This is a film that I arrived at by a rather roundabout route indeed. Let me explain. I genuinely loved Cary Grant and Irene Dunne’s chemistry in The Awful Truth, but I wanted to watch My Favorite Wife before moving onto their final film together Penny Serenade. Time passed and I found two other films. First, Something’s Got to Give which was Marilyn Monroe‘s final project that remained unfinished after her death. Only about 30 minutes were completed and it was scrapped, only to be reincarnated a year later as a Doris Day vehicle co-starring James Garner. Being a fan of Day and especially of the late-great Garner, I had to indulge in this romantic comedy Move Over, Darling.
All that is to say that the Monroe film and ultimately the Doris Day film were both based on this same basic plot. A man just recently gets married only to learn that his wife who has been missing for seven years is alive. He must figure out how to break it to his new wife, only to learn that she was shipwrecked on a tropical island with a strapping young man. After three renditions it certainly feels over-trod, but the beauty of each adaptation is that they only have this basic framework intact. A lot of the really juicy bits are filled out by the cast. Of course, your stars change. Because James Garner is no Dean Martin is no Cary Grant. And the same goes for Monroe, Day, and Dunne. However, the same goes for the crotchety judge, the desk clerk at the hotel, the bookish shoe salesman who takes part in a deception, or even the friendly neighborhood insurance salesman.

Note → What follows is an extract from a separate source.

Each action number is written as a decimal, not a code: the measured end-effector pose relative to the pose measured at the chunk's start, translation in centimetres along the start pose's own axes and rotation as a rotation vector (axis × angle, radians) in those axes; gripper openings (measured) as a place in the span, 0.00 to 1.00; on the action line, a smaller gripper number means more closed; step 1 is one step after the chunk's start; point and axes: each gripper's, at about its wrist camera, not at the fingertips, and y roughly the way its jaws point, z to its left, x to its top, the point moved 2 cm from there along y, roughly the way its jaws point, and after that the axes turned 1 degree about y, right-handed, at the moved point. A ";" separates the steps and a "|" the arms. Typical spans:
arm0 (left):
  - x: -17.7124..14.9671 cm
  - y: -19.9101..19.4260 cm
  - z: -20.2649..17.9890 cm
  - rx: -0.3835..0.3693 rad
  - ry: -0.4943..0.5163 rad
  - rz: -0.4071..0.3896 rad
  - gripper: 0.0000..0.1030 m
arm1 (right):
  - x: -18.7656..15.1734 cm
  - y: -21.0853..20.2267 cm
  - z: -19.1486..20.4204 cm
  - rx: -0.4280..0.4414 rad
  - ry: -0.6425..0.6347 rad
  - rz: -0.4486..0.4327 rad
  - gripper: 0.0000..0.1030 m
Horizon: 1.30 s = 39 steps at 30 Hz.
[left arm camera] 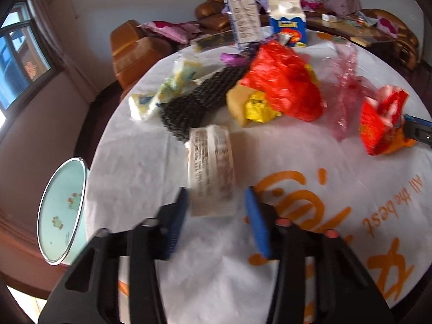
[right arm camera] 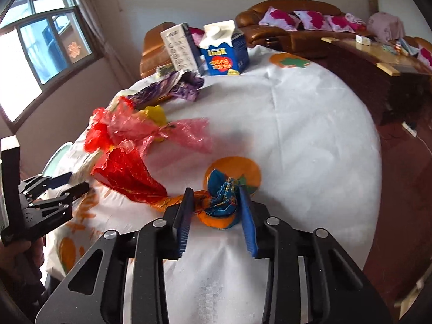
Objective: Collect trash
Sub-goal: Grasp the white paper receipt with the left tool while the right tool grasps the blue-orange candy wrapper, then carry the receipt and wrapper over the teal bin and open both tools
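Between my left gripper (left arm camera: 216,202) pads sits a printed white paper scrap (left arm camera: 210,172); contact too blurred to call. My right gripper (right arm camera: 216,202) has a crumpled blue wrapper (right arm camera: 222,197) between its pads, right pad touching, left unclear. Two cartons (right arm camera: 225,51) stand upper centre on the table (right arm camera: 310,135); mint bin (left arm camera: 60,210), lower left, looks empty, partly cut off.
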 end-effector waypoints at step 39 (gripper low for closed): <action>-3.4 -5.8 16.1 0.323 -0.119 -0.053 0.34 | 6.7 0.4 17.4 0.169 -0.295 -0.197 0.27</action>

It becomes a fun game of compare and contrast, but these different performances also free you up to watch these films on their own merit and enjoy that three times over. I have found myself too often be a proponent of characters over plot and this is another case of that.
Grant and Dunne are a lot of fun together once more even if I have seen these predicaments before because Day and Garner are great to watch, but for different reasons. And of course, all the locales and fashion trends changed a lot in two decades. Also, I will not pass judgment on who my favorite wife was out of the three and, truth be told, I saw them out of order — I would usually pick the original. In this rendition, the judge played by Granville Bates was a real scene stealer so I was sorry to discover he passed away the same year and had very few other roles. My only question is, would this film have been propelled to greater status if Leo McCarey had been able to direct it? Also, I am now excited I finally feel clear to watch Penny Serenade and I might just have to go back and revisit The Awful Truth because it has been a while.